The PostgreSQL community is getting really serious about replication. On Thursday May 29th, Tom Lane issued a manifesto concerning database replication on behalf of the PostgreSQL core team to the pgsql-hackers mailing list. Tom's post basically said that lack of easy-to-use, built-in replication is a significant obstacle to wider adoption of PostgreSQL and proposed a technical solution based on log shipping, which is already a well-developed and useful feature.

What was the reaction? The post generated close to 140 responses within the next two days, with a large percentage of the community weighing in. It's one of the most significant announcements on the list in recent history. There is pent up demand for this feature and within a few hours people were already deep into the details of the implementation.

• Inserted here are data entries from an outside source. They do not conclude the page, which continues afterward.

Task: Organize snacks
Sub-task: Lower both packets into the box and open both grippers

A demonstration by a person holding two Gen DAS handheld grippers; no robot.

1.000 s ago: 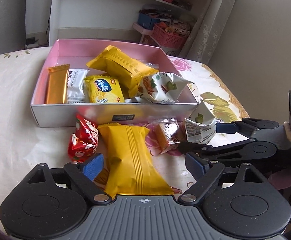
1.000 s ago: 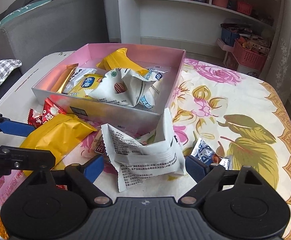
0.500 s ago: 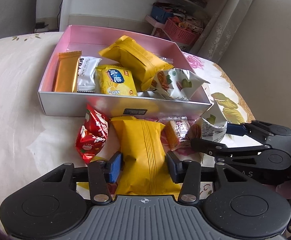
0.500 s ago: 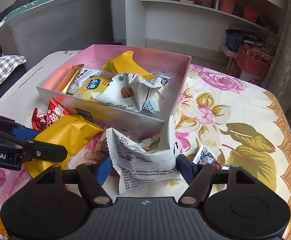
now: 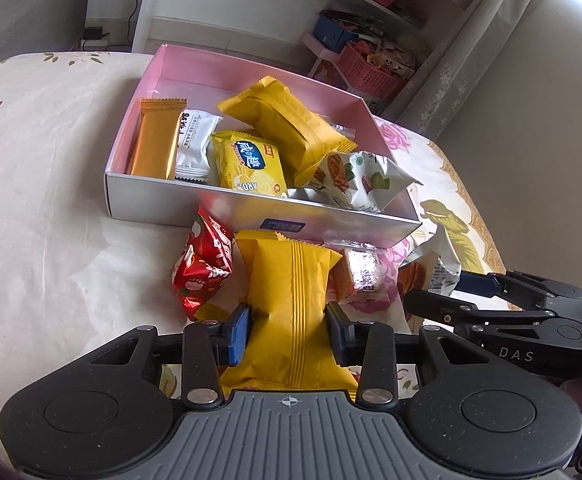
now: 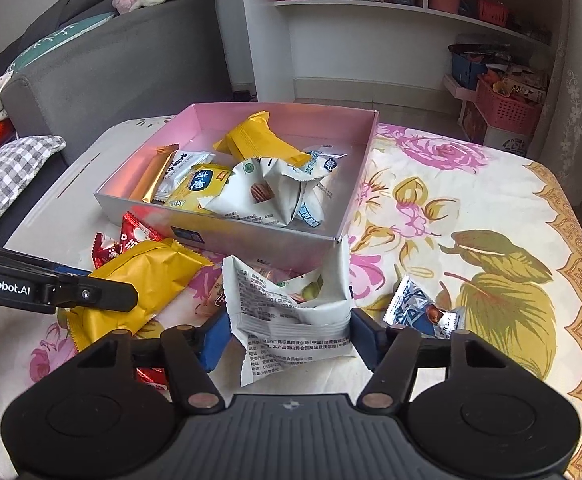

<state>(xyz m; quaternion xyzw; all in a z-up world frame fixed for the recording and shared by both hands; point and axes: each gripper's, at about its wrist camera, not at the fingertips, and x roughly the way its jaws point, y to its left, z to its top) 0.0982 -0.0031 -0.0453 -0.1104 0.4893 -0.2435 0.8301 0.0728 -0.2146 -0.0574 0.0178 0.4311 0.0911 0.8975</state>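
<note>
Left jaws closing onto yellow packet (image 5: 291, 304), right jaws closing onto white packet (image 6: 291, 312), pink box (image 5: 251, 74) holding snacks

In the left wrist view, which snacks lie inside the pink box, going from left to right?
Orange bar → white packet → yellow cracker bag → large yellow pouch → white nut packet, all inside the pink box.

"GenRobot.AI" on left hand-held gripper (image 6: 109, 300), "DAS" on right hand-held gripper (image 5: 447, 294)
</note>
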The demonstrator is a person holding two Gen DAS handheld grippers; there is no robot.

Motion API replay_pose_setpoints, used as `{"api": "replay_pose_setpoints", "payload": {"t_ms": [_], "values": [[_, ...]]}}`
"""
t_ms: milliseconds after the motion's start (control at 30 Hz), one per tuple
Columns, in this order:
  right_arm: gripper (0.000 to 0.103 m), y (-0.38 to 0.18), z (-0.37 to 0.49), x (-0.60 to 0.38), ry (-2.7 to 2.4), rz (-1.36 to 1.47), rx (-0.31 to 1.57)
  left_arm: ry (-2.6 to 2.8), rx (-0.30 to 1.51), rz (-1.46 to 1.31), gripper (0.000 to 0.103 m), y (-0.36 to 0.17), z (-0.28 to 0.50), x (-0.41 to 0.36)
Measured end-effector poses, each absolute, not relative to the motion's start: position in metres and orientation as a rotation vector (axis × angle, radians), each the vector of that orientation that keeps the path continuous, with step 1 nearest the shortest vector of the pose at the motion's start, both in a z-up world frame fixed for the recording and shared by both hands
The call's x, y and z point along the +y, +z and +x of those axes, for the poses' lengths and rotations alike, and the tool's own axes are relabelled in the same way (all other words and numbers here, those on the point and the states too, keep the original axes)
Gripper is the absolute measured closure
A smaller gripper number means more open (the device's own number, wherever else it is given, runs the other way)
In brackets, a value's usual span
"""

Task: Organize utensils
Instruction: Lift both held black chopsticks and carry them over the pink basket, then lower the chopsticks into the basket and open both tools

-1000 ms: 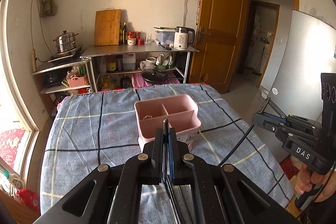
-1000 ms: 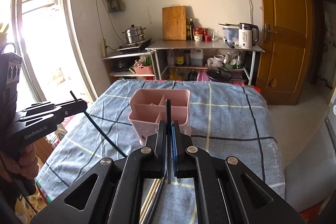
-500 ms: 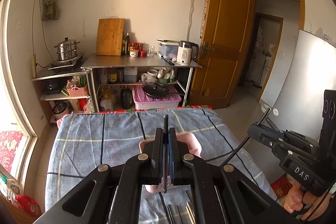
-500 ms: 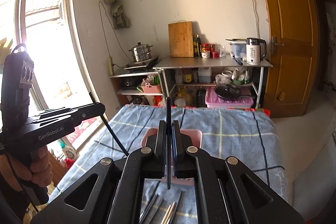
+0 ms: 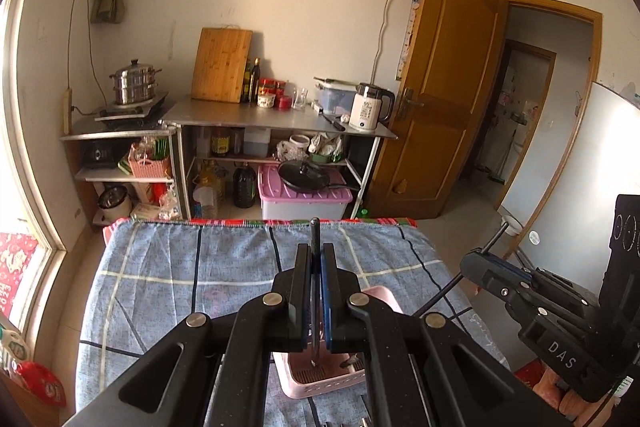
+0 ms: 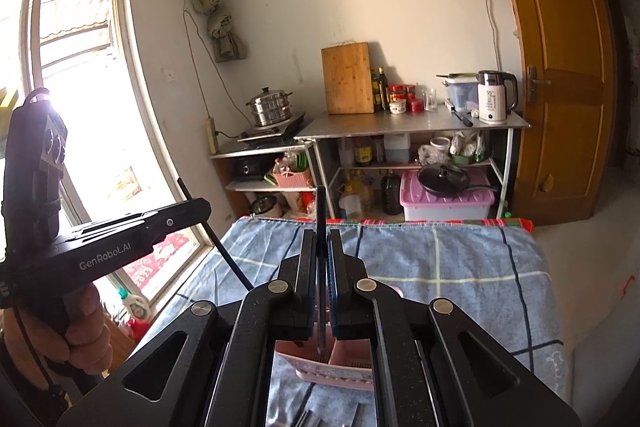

The basic idea comes from an excellent presentation by Takahiro Itagaki and Masao Fujii of NTT at PGCon 2008 in Ottawa. They have developed a system that replicates database log records synchronously to a standby database. The standby can recover quickly and without data loss, which makes it a good availability solution. The core team manifesto proposes to integrate this into the PostgreSQL core and add the ability to open the standby for reads.

So, is this the end of the story on replication? I don't think so. There's no question that synchronous log shipping with reads would be a great feature. Basic availability is the first problem users run into when setting up production systems and this feature looks considerably better than alternatives for other databases like MySQL. It will help if NTT donates their code to the community, but still the whole effort will take considerable time. Adding the ability to open a standby for reads is at least a version out (read: up to 2 years).

More importantly, log shipping is most useful for availability. It does not help you replicate across database versions (nice for upgrades), between different databases, from a master to large numbers of slaves, or bi-directionally between databases. Finally, it's a less than ideal solution for clustering data between sites, something that is rapidly becoming one of the most important overall uses of replication. For these and other cases you need logical replication, which turns log records into SQL statements and applies them using a client.

I'm therefore starting an effort to get logical replication hooks included as a parallel effort. If you are interested in this let me know. Meanwhile, stay tuned. Tom's message represents a real change of heart for the PostgreSQL community. Accepting the important of replication opens up the doors for a new round of innovation in scale-out based on PostgreSQL. It could not come at a better time.


Mark Callaghan said...

I think this great, but I would describe it as different than standard MySQL replication, not better (limited to 2 nodes, cannot be used on a WAN, ...). And there are things in MySQL that are similar to this -- you can deploy MySQL + DRBD to support failover locally and MySQL replication to support it remotely.

Robert Hodges said...

Definitely agree, though the exact differences are somewhat difficult to understand at this point in the development process. You really need both types of replication.

doswheeler said...

Agreed. Well needed and finally explained.

SpinLock said...

I'm an old Oracle fart, with experience running Oracle Parallel Server on an OpenVMS cluster in a hot-hot or hot-warm configuration.

When I got into PostgreSQL about 7 years ago for a personal web project, I was disappointed to find it had little to offer in the way of replication (save the commercial packages, of course). I chose PSQL over MySQL for reasons such as foreign keys, stored procs, etc., but I sorely missed replication.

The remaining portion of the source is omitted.